November 10, 2008
On his quest to find the golden city of Timbuktu, explorer Alexander Gordon Laing would dispatch a trusty messenger to carry updates back to his sponsors in Tripoli. Laing wouldn’t know for months if the messenger made it, if he ever knew at all. That was a typical problem with 19th-century information “technology.”
Today, people who live and die by network and application performance worry about information lag, too -- and for good reason. According to a survey by Infonetics Research, outages and slow-downs cause midsize companies to experience about 140 hours of downtime every year, to the tune of about $800,000 annually. Focusing on the source of application outages could save many organizations “a significant amount of money,” Infonetics analysts conclude.
There is no lack of vendors offering ways to monitor network performance, but SevOne does a few things that might make it stand out. The company launched in 2005 to develop network- and application-performance technology that would be real-time responsive, but inexpensive and easy to use compared to legacy products. The technology is targeted at people who need to see exactly what’s going on and when, way out across their network empire, remote outposts and all.
“We developed a distributed, peer-to-peer architecture for network management that allows our customers to capture the data they need to respond to specific performance issues,” says SevOne CEO Michael Phelan. “Our design criteria were to make something very scalable, that could accommodate change very quickly, and was much faster than other tools. Being able to scale to cover every application, every device, in a cost-effective and meaningful way are a few of the things that we think make us unique.”
Its software and two types of appliances embody the company’s technology. The Performance Appliance Solution (PAS) is the standard device, incorporating SNMP and NetFlow monitoring, alerting, and sub-minute polling. There are five PAS models, capable of watching from 5,000 to 65,000 network elements. The Dedicated Network Flow Collector (DNC) appliance exists specifically for large NetFlow-based deployments. SevOne’s hardware/software package installs in a datacenter “as near to end-users as possible to collect traffic data and allow operators to immediately pinpoint problems anywhere and avoid developing slowdowns,” Phelan says.

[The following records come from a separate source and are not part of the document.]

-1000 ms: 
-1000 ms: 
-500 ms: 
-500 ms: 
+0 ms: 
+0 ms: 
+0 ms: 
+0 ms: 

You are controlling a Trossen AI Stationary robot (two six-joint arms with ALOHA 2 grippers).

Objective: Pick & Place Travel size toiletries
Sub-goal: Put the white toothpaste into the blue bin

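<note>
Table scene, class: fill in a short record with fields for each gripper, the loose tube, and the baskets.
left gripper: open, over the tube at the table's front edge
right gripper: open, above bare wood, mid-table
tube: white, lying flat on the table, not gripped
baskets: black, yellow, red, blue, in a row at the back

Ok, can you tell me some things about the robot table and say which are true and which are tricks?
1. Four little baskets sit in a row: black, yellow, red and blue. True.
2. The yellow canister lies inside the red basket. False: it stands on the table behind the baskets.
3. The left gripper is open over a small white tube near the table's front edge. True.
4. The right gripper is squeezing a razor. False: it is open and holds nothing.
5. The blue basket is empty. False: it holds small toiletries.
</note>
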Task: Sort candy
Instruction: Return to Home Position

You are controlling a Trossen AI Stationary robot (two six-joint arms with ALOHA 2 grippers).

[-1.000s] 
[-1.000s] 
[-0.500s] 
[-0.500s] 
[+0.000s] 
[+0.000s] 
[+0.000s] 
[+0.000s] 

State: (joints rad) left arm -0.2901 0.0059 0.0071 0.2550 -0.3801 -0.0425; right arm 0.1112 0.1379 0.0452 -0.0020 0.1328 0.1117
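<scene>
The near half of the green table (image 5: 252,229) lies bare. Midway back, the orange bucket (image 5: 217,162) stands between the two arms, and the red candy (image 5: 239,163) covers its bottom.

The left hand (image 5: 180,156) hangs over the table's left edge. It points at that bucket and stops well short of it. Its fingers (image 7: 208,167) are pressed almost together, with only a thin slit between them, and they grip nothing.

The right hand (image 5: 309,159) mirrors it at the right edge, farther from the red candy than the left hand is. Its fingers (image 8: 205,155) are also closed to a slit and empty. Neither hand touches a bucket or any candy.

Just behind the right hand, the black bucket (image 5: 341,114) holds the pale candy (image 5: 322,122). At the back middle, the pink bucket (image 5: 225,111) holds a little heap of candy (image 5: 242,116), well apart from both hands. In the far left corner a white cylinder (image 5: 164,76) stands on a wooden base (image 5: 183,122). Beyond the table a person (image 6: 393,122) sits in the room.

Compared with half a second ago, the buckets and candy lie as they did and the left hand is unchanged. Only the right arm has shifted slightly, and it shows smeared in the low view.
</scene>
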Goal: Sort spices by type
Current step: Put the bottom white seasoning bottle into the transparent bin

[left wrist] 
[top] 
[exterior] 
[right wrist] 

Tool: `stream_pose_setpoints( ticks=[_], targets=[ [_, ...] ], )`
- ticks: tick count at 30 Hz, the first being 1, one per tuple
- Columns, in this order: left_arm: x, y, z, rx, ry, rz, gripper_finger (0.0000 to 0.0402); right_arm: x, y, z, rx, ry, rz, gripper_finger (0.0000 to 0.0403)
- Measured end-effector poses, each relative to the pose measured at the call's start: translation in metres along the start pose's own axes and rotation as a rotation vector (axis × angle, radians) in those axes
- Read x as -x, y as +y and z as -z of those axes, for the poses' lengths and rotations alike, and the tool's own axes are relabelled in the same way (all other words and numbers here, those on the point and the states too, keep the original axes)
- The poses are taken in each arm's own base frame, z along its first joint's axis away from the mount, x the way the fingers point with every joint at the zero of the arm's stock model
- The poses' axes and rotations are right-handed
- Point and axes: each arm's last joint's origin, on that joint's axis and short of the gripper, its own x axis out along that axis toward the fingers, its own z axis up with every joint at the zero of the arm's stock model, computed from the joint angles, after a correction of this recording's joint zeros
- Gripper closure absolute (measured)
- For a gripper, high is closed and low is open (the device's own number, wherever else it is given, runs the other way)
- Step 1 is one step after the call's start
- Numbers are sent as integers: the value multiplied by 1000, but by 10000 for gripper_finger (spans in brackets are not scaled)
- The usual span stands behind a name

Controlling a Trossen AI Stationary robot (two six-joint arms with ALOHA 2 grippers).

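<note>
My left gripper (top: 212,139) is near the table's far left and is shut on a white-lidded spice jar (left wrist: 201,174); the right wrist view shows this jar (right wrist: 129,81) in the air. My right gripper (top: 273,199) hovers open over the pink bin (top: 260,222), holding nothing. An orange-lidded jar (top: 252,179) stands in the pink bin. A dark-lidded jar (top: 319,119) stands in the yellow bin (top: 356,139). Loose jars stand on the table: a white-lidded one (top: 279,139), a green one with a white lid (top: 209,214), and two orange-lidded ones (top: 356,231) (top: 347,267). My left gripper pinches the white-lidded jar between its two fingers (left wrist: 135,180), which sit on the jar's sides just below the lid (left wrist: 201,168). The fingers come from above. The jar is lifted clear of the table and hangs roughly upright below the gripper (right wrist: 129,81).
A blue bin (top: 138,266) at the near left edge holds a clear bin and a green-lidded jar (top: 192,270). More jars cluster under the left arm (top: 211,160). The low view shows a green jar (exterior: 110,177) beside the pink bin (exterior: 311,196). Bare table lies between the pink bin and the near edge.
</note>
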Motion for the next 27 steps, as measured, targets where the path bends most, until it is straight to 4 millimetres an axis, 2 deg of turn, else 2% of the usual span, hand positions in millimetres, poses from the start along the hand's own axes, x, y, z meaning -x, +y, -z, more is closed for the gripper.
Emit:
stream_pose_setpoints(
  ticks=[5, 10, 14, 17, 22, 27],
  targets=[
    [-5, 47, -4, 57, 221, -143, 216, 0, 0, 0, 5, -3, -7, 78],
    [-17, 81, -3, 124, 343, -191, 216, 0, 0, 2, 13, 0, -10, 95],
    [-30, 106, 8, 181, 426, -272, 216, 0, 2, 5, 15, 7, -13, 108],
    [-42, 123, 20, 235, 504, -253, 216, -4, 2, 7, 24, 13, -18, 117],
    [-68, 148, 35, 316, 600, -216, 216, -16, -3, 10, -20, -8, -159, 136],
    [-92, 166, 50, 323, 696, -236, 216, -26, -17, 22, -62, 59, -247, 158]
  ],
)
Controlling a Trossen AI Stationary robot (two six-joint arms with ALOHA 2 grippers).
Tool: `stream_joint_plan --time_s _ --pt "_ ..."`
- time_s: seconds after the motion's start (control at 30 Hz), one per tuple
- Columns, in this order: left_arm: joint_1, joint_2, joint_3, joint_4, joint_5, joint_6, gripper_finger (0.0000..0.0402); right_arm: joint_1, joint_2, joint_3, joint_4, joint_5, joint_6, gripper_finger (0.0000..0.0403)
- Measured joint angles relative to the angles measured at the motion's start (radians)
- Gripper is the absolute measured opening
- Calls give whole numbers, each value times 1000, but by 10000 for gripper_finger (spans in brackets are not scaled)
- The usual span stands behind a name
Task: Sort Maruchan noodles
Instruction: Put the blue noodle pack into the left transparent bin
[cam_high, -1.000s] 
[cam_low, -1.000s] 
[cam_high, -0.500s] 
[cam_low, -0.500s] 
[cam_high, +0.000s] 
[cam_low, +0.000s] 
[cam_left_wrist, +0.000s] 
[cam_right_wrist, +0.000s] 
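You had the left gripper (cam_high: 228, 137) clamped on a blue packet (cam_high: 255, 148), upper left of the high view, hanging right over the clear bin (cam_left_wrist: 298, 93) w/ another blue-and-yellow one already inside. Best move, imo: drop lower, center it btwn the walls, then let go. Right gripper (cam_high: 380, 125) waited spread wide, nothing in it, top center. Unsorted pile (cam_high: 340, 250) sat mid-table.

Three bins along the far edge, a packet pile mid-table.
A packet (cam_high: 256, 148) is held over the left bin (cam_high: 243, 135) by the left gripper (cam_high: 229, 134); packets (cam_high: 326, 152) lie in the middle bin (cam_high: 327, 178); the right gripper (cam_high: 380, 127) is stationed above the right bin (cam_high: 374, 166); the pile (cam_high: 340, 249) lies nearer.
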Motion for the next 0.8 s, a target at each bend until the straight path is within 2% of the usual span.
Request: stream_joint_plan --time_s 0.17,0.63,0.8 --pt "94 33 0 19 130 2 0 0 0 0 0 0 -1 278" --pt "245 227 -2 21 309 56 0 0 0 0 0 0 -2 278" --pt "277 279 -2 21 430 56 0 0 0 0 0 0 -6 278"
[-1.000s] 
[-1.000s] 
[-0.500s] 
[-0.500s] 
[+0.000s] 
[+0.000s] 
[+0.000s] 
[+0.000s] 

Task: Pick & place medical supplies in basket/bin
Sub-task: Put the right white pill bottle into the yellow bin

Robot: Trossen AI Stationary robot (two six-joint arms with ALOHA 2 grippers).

“Each one of our appliances is both a data collector and a reporter,” he explains. “They can work stand-alone, or be joined with others using our P2P architecture. Essentially, they operate as a distributed environment, processing volumes of data that gets pushed out. You request a report or an operation. One appliance could be in Boston, one in New York, one in Chicago, and they all work together. It’s a lot like a grid computer. All the systems share a database that lets them know which peer has the information needed to originate a report. You can log into any of the peered appliances to get a report on any indicator.” SevOne supports all the usual application and network monitoring standards. If, for example, a spike is identified using SNMP, an analyst can drill down further using NetFlow.
SevOne set out to design a system that can scale not just in terms of network size but that also can expand to handle new devices and new applications quickly. “Our company founders have a background in the banking industry, where consolidation has resulted in organizations having two of everything, lots of legacy tools, management tools from all kinds of vendors,” says Phelan. “They’re asked to handle different types of applications, like video and VoIP, and different types of devices. There’s frustration trying to keep pace with these changes.”
As new routers, switches, access points and so on are added to a network, PAS can either discover them automatically or they can be added using an API. “In a health care situation, you might add a new scanner to the network,” Phelan says. “We can have it logged in and be monitoring its performance sometimes in minutes, perhaps a couple days at most.”
In an increasingly on-demand real-time world, though, it’s not only what you can monitor, but how often. “A lot of bad things can happen in under a minute,” Phelan says. “Our technology can monitor the most critical components, including your server CPUs all the way to up-links, at whatever frequency your … service level agreements require. If performance requirements aren’t going to be met, our appliance can issue an alert. Critical links need to be monitored at sub-minute frequencies, and our system will let you do that. Our customers in financial trading need to monitor things down to the second.”
He continues, touting the distributed nature of the solution: “The system has to be able to react. Bad things happen quickly. You can’t wait for reports to generate. With our appliances stationed across the network, we’re using processors across that distributed grid to create large reports that have millions of indicators in seconds. People think we’re using a canned graphic when we produce a graph that charts utilization over 24 hours and it takes a tenth of a second. We have all these cores working together to collect data and generate a report.”